I'm only about halfway through this book, but it's already evoking some pretty strong feelings. It's a good book, and important for someone like me who has a real problem with being easily manipulated, but some of the communication techniques outlined in here -- fogging (parrotting criticism back at the critic), broken record ("asserting" the same request over and over to the point of sounding autistic), etc. -- are better suited for therapeutic role-playing sessions than everyday life. Dr. Smith does give some good, practical advice about recognizing manipulation as it's happening, and also about assertive body language, verbiage, and eye contact. But it's frustrating to have to weed through the unrealistic dialogues to find the helpful gems of truth.
Helpful explanations of negative assertion, negative inquiry, and broken record techniques to use when you are being manipulated. A lot of the example dialogues are repetitive and tiresome after reading a few. Some of the tactics feel like they're the basis of 'pickup artist' techniques in the sense that the person using the techniques should not take no for an answer to what they want... which, confusingly, also feels manipulative?
It's classic book but now it's very outdated. The principles are still solid but examples just reinforce some ways of nonproductive and manipulative communication.
I won't recommend reading it if you don't have at least basic understanding of principles of assertiveness, listening, and emotional intelligence. Only if you do, you would be able to sift through the valuable information.

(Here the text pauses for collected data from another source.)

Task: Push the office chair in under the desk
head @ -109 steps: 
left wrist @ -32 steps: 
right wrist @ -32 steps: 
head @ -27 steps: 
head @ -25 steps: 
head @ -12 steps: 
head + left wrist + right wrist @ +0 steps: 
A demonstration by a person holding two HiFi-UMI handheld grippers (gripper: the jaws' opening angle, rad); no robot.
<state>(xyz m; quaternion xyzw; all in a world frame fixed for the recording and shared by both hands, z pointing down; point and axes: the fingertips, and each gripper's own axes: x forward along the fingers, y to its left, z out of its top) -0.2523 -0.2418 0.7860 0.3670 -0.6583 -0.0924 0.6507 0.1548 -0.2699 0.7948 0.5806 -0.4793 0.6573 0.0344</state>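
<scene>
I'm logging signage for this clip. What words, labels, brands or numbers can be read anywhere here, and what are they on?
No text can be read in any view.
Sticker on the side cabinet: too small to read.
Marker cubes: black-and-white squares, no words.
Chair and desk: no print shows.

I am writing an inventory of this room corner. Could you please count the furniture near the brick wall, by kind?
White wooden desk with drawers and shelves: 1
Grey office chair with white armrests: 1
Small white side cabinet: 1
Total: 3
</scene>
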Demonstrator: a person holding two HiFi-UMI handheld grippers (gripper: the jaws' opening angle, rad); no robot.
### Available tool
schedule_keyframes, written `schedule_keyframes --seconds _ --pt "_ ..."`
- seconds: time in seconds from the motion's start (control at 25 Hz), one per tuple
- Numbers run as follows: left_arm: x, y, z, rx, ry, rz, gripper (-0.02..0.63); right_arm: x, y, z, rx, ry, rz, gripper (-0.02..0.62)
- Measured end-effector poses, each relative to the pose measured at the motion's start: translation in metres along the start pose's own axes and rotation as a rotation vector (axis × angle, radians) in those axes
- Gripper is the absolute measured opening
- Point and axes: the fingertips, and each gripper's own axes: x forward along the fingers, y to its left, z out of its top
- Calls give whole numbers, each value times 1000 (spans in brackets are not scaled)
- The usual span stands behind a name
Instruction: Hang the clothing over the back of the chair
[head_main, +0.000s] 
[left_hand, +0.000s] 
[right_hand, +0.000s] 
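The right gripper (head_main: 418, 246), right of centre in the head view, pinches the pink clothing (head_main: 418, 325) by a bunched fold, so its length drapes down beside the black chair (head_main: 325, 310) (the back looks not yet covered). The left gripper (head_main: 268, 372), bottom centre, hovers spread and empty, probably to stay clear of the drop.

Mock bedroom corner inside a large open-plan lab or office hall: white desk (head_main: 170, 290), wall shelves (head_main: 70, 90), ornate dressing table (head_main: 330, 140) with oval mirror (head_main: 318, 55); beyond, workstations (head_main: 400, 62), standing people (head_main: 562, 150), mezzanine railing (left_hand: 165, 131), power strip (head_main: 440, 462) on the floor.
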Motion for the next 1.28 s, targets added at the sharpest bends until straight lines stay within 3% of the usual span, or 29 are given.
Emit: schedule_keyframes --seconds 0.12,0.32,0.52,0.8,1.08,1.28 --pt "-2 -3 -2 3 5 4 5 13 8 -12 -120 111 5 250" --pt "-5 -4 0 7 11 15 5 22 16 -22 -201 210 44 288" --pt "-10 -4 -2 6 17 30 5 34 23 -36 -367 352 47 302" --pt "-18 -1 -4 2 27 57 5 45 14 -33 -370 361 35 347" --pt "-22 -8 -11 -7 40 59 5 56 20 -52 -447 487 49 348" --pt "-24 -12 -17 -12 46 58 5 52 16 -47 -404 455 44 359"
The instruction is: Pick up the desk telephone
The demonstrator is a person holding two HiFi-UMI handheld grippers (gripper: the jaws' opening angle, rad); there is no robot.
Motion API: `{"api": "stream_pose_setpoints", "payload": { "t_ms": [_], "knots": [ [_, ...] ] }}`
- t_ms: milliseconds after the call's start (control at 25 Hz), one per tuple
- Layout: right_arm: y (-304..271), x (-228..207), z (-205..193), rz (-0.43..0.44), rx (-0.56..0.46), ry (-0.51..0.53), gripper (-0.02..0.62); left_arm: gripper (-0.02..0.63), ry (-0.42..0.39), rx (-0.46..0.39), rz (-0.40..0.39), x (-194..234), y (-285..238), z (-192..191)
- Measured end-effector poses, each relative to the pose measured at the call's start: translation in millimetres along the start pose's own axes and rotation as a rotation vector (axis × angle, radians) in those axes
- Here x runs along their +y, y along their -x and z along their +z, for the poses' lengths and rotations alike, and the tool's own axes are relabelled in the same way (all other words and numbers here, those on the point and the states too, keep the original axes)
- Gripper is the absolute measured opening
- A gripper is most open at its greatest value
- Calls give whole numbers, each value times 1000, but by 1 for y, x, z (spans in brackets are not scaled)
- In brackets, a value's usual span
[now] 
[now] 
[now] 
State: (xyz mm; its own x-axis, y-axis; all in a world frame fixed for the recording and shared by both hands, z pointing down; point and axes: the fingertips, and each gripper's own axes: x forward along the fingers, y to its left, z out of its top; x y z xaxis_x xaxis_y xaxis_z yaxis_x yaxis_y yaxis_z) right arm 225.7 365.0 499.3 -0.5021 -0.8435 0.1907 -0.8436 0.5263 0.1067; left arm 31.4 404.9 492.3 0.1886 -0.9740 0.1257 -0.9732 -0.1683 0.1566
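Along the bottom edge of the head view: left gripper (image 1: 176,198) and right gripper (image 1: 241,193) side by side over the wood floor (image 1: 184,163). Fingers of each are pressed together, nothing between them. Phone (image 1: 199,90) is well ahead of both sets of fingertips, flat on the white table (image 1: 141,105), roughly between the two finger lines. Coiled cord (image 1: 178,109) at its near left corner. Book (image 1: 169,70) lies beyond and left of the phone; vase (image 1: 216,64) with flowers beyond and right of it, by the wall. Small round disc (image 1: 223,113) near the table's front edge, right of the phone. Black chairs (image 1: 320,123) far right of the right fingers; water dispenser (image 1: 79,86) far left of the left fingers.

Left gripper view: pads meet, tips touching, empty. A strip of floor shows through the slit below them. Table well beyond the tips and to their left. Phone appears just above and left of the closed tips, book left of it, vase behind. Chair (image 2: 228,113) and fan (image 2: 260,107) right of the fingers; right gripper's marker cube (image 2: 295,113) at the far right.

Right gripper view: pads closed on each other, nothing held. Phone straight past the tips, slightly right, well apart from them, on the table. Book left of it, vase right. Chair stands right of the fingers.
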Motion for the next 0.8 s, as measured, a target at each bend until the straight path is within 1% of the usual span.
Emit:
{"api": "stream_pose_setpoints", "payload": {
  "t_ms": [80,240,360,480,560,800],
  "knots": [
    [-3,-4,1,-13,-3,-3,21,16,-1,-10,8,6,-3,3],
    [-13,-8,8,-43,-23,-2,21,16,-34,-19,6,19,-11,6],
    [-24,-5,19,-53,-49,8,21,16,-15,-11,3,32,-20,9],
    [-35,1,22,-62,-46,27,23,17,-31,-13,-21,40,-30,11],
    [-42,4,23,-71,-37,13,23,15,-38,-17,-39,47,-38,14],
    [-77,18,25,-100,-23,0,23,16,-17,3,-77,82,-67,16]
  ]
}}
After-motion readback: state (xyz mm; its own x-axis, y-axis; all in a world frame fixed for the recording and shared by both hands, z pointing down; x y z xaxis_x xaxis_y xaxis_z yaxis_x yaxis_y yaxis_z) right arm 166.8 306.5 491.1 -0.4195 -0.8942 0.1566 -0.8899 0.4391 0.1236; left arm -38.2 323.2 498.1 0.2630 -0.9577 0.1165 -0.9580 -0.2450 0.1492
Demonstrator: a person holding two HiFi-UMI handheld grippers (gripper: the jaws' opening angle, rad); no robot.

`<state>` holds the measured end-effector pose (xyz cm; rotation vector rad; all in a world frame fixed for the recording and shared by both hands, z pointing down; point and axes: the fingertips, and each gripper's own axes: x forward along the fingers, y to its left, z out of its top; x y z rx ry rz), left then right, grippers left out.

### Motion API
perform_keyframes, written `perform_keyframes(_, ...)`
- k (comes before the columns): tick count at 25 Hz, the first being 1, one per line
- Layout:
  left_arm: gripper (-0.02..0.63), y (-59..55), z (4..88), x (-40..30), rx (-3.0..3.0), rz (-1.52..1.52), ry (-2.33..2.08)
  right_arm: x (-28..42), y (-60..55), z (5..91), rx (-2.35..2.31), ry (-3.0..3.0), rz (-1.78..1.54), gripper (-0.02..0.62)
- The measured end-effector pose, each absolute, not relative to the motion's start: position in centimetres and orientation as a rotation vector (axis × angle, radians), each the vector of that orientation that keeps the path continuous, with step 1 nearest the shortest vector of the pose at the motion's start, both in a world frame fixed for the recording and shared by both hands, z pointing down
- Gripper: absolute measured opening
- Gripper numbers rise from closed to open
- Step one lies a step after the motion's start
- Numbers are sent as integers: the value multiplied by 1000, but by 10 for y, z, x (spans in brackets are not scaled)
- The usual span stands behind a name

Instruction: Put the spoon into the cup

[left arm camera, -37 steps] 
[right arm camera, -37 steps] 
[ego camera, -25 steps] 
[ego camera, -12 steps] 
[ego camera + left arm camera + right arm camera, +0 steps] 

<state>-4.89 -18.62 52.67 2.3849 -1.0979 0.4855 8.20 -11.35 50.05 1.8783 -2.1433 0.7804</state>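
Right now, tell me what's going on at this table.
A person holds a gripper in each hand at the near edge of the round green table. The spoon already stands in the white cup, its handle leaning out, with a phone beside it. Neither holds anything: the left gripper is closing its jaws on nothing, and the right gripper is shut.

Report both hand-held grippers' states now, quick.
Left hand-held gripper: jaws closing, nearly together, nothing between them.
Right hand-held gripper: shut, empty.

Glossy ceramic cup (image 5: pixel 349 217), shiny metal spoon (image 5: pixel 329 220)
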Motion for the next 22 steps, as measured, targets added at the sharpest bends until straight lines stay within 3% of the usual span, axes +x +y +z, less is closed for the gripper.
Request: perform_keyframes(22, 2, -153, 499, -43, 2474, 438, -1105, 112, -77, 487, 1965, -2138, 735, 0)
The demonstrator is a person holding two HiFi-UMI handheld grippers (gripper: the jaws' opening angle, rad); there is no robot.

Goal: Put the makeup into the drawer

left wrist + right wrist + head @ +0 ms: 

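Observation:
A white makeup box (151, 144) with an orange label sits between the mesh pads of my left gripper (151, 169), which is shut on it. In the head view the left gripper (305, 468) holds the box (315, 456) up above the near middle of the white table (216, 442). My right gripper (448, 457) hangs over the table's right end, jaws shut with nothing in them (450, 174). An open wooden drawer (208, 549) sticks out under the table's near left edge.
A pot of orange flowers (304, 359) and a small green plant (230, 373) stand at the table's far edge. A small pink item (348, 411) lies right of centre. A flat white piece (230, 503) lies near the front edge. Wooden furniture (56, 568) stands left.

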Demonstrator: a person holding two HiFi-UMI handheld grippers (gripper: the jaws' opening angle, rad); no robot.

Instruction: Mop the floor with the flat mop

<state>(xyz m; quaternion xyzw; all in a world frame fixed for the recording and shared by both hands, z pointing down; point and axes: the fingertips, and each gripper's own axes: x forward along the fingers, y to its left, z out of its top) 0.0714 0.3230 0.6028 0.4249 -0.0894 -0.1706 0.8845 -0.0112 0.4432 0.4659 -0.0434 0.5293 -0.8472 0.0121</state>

Into it! Reading it I felt more equipment to deal with situations where I want something but don't feel confident standing up for it. I'm still unsure of where the line comes between applying these techniques to be assertive and being an asshole though.
Extremely helpful book. My therapist recommended it. It was by far the best recommendation she gave. I loved how practical and helpful it was. I'm actively looking to work on the skills that this book discussed. I hope I find more like it!